Alluding often to the Oak Ridge National Laboratory in Oak Ridge, Tenn., Rogers said the biggest advantage to the proposed laboratory in Pulaski County would be pharmaceutical companies that want to be near the research. He predicted an economic explosion in the area with “tens of thousands” of new jobs. Rogers said Oak Ridge, before the laboratory, was a rural area. Now, he called it “ a teeming metropolis.”

The Pulaski County laboratory would attract some 300 of the nation’s top scientists. Pay for the scientists would average $100,000 a year and the average salary for the support staff would be $50,000 annually. Reportedly, as many as 8,000 jobs would be created during the four-to-five year construction period.

“The Department of Homeland Security is looking to see if you want it,” said Rogers. “If you want to see Kentucky become the premier research state ... go for it! If you don’t want it, you’ll get what’s left behind.”

Rogers said an application could have been made for the laboratory without anyone knowing about it. However, he said the decision was made that the people have a right to know.

“Once a site is selected, there will be so many public hearings that you’ll get blue in the face,” he promised.

Rogers asked local organizations and governments to adopt resolutions of support for the project. Jack Keeney, executive director of the Somerset-Pulaski County Chamber of Commerce, said the chamber’s board of directors would act on a resolution of support at its next regular or possibly a special session. Mark Haney, a well-known Nancy farmer, will chair a citizens’ support group for the project, Rogers said.

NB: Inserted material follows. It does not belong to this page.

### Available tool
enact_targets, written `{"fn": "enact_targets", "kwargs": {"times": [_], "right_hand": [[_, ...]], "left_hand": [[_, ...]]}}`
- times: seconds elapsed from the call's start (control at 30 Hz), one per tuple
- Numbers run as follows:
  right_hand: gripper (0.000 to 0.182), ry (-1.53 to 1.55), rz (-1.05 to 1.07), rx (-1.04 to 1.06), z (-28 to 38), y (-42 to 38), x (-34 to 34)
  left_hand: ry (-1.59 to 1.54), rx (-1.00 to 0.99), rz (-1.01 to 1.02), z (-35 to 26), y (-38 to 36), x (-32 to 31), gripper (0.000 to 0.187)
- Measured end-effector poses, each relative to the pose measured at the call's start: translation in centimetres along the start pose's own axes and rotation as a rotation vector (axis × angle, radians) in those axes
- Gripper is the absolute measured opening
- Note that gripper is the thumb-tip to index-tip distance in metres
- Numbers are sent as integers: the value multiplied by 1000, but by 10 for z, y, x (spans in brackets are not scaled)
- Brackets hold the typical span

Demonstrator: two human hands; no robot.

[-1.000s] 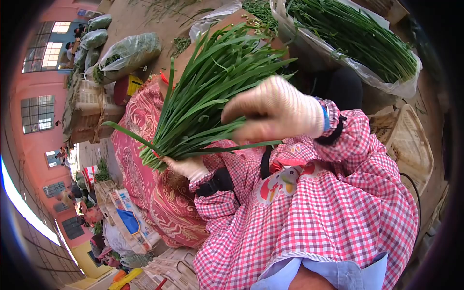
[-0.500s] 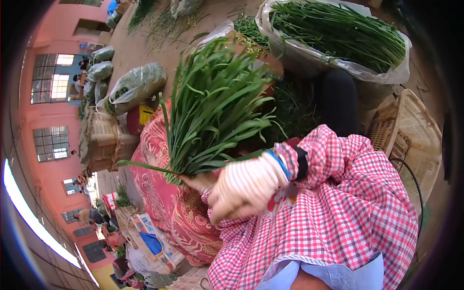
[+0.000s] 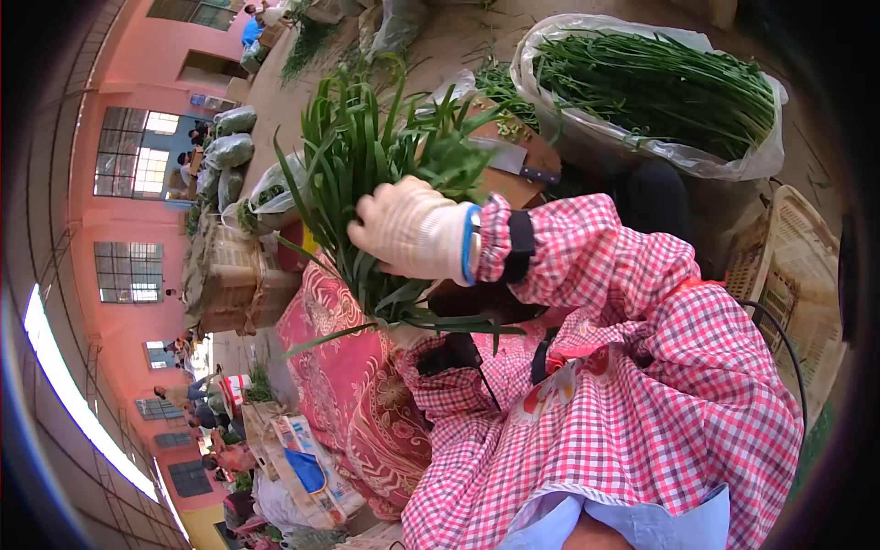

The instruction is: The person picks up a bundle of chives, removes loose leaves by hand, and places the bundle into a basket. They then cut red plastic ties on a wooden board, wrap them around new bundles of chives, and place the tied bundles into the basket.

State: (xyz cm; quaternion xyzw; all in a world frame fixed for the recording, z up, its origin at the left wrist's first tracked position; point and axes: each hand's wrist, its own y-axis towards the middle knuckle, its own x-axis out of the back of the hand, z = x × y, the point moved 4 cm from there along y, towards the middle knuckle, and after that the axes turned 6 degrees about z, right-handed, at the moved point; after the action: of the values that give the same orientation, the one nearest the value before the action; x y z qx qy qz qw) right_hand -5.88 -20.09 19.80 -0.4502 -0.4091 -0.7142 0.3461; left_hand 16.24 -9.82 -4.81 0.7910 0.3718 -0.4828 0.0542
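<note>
A leafy bunch of garlic chives [image 3: 316, 183] stands fanned out before me, with long flat green leaves. My left hand [image 3: 403, 335], in a pale glove and mostly covered by drooping leaves, closes round its lower end. Higher up, my right hand [image 3: 412, 229], in a striped whitish glove with a blue cuff, has its fingers curled into the leaves. Just beyond lies a cleaver [image 3: 502, 156] with a black handle on a round wooden board [image 3: 522, 189]. A red patterned cloth [image 3: 344, 367] is spread beneath the bunch.
A white plastic bag [image 3: 786, 96] packed with long green stalks stands at the upper right. By my right side is a pale plastic basket [image 3: 811, 266]. Stuffed bags [image 3: 229, 151], crates [image 3: 225, 280] and other people [image 3: 252, 32] are at the left. Loose greens litter the floor.
My right hand has moved from the bunch's lower end up into its leaves. The leaves have shifted left, and the cleaver and board have come into view.
</note>
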Motion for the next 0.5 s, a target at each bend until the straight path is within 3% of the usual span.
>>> {"fn": "enact_targets", "kwargs": {"times": [0.1,0.5], "right_hand": [[28,-7,149,22,14,-20,-10],[41,49,85,62,24,-67,-23]], "left_hand": [[16,108,111,10,8,-18,53],[75,294,243,59,-1,-47,63]]}}
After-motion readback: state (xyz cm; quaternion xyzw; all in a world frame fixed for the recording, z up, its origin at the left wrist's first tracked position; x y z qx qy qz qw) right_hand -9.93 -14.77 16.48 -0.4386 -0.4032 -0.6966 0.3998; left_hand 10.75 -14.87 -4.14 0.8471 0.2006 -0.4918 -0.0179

Pulaski County Judge-Executive Darrell BeShears said fiscal court would consider a resolution of support at a scheduled meeting yesterday afternoon. Somerset Mayor JP Wiles said Somerset City Council adopted a resolution of support Monday night, Mayor Dean Lovins of Burnside said he would ask Burnside City Council next Monday night to adopt a resolution of support for the project and Pulaski County Public Safety Officer Tiger Robinson reminded Rogers that the local Hazmat team supports the laboratory. Jeff Seraphine, CEO of Lake Cumberland Regional Hospital, said the hospital is ready to provide any medical needs that such the laboratory facility might require.

Rogers turned cheerleader as the session ended.

“If you want it, give it (support) to me now!” Rogers declared to a standing ovation.